What the task requires: The data below is to be set down exactly.

Dataset section:
■ ■ ■

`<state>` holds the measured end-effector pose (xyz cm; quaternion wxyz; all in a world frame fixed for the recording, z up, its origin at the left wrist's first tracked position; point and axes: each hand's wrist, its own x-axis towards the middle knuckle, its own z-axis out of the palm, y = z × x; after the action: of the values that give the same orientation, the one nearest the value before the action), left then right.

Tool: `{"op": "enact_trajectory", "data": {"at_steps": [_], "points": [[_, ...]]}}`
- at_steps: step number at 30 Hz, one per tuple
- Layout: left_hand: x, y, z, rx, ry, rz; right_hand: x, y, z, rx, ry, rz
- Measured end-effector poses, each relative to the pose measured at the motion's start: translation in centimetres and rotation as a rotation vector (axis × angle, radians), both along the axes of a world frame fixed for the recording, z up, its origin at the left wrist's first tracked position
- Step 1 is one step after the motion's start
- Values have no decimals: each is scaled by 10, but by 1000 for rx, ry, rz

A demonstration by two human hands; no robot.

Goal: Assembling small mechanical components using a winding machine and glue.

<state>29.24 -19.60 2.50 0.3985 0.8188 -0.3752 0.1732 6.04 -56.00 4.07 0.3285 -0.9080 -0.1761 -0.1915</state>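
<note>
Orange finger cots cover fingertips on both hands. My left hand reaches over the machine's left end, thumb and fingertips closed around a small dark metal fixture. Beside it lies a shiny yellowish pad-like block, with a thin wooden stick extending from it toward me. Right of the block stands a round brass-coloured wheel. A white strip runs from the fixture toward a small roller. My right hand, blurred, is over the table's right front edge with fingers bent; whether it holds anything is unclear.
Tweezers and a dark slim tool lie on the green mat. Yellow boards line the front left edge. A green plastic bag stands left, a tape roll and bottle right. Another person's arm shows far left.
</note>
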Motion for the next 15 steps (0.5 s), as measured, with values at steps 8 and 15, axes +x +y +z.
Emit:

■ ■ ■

Written response:
`<state>` holds the measured end-effector pose (xyz cm; quaternion wxyz; all in a world frame fixed for the recording, z up, its origin at the left wrist's first tracked position; point and axes: each hand's wrist, its own x-axis towards the middle knuckle, its own z-axis out of the palm, y = z × x; after the action: of the values that give the same orientation, the one nearest the value before the action), left then right.

Tool: `{"op": "enact_trajectory", "data": {"at_steps": [_], "points": [[_, ...]]}}`
- at_steps: step number at 30 Hz, one per tuple
- Layout: left_hand: x, y, z, rx, ry, rz; right_hand: x, y, z, rx, ry, rz
- Measured end-effector poses, each relative to the pose measured at the motion's start: translation in centimetres and rotation as a rotation vector (axis × angle, radians), both along the axes of a world frame fixed for the recording, z up, its origin at the left wrist's first tracked position
- Step 1 is one step after the motion's start
- Values have no decimals: each is scaled by 10, but by 1000 for rx, ry, rz

A demonstration by two human hands; no robot.

Goal: Assembling small mechanical components using a winding machine and glue.

<state>29.24 -19.60 2.50 0.3985 0.8188 -0.3752 0.1732 6.04 -56.00 4.07 0.3285 -0.9080 -0.1761 -0.1915</state>
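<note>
Orange finger cots cover fingertips on both hands. My left hand reaches over the machine's left end, thumb and fingertips closed around a small dark metal fixture. Beside it lies a shiny yellowish pad-like block, with a thin wooden stick extending from it toward me. Right of the block stands a round brass-coloured wheel. A white strip runs from the fixture toward a small roller. My right hand, blurred, is over the table's right front edge with fingers bent; whether it holds anything is unclear.
Tweezers and a dark slim tool lie on the green mat. Yellow boards line the front left edge. A green plastic bag stands left, a tape roll and bottle right. Another person's arm shows far left.
</note>
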Motion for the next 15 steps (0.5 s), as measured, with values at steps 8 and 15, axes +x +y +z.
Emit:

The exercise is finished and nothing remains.